Kerusakan tersebut hadir tak sekedar bencana alam yang terjadi di permukaan bumi tempat manusia berpijak saja, namun dengan adanya ketidakadilan, kelaparan, serta kejahatan dimana-mana. Dan nampak jelas bahwa manusia terbatas, lemah, dan membutuhkan yang lain yaitu Sang Pencipta yaitu Allah SWT sebagai Al-Kholiq yang maha Menciptakan dan Al-Mudabbir yang maha Mengatur. dan manusia sebagai ciptaan Allah menjadi tuntutan keimanan padaNya untuk menghamba padaNya yaitu dengan tunduk mengikuti segala aturan dariNya, sehingga Allah telah menjanjikan untuk manusia pada FirmanNya:
“Jikalau sekiranya penduduk negeri-negeri beriman dan bertakwa pastilah kami akan melimpahkan kepada mereka berkah dari langit dan bumi, tetapi mereka mendustakan ayat-ayat Kami itu, maka Kami siksa mereka disebabkan perbuatannya.” [Al A’raf (7): 96]
Janji Allah itu pun telah terlimpah berkahnya sesuai dengan syarat yang diberikan pada hambaNya.
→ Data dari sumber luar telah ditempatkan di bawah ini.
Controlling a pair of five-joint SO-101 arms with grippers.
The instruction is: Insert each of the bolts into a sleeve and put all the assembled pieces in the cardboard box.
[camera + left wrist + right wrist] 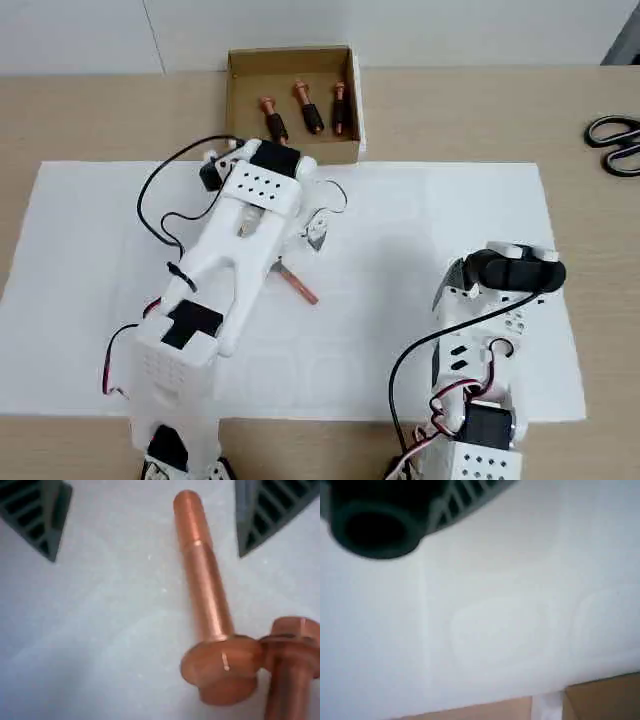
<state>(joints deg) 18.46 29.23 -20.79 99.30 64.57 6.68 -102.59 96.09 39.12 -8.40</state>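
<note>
Two copper bolts lie side by side on the white paper: one long bolt [205,595] points between the fingers of my left gripper [147,555], which is open just above it, and a second bolt [290,670] touches its head. From above, one bolt [298,283] sticks out beside the left gripper [312,238]. A black sleeve [372,527] is held against a ribbed finger [470,497] of my right gripper [462,278], which stays shut on it over the right part of the paper. The cardboard box [240,100] at the back holds three assembled pieces [305,105].
White paper [420,220] covers the middle of the wooden table. Scissors [615,143] lie at the far right edge. The right wrist view catches a corner of the box [602,697] beyond the paper's edge. Black cables loop beside both arms.
</note>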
Tercatat dan terbukti dari aspek historis, yuridis, dan empiris yang menghasilkan kesejahteraan pada rakyat secara mayoritas pada peradaban yang kita kenang sebagai “golden age”. Peradaban sebuah Negara yang didalam ilmu fiqih kita sebut dengan “Khilafah” yakni institusi Negara yang menerapkan hukum Islam secara menyeluruh.
Penerapan hukum Allah dalam institusi Daulah Islamiyyah yang memancarkan cahaya Islam baik menyejahterakan penduduk dalam Negerinya, maupun bagi penduduk luar Negeri yang menerima nikmat sejahtera dari penerapan kepemimpinan pemerintahan Islam. seperti kesaksian penduduk kristen yang tercatat dalam buku “The Preaching of Islam” karya seorang orientalis dan sejarawan kristen yang menyatakan keadilah Khalifah Islam membuat warga kristen penduduk Syam lebih memilih hidup dibawah kekuasaan Khalifah Islam dibanding dipimpin oleh Kaisar Romawi walau sama-sama Kristen.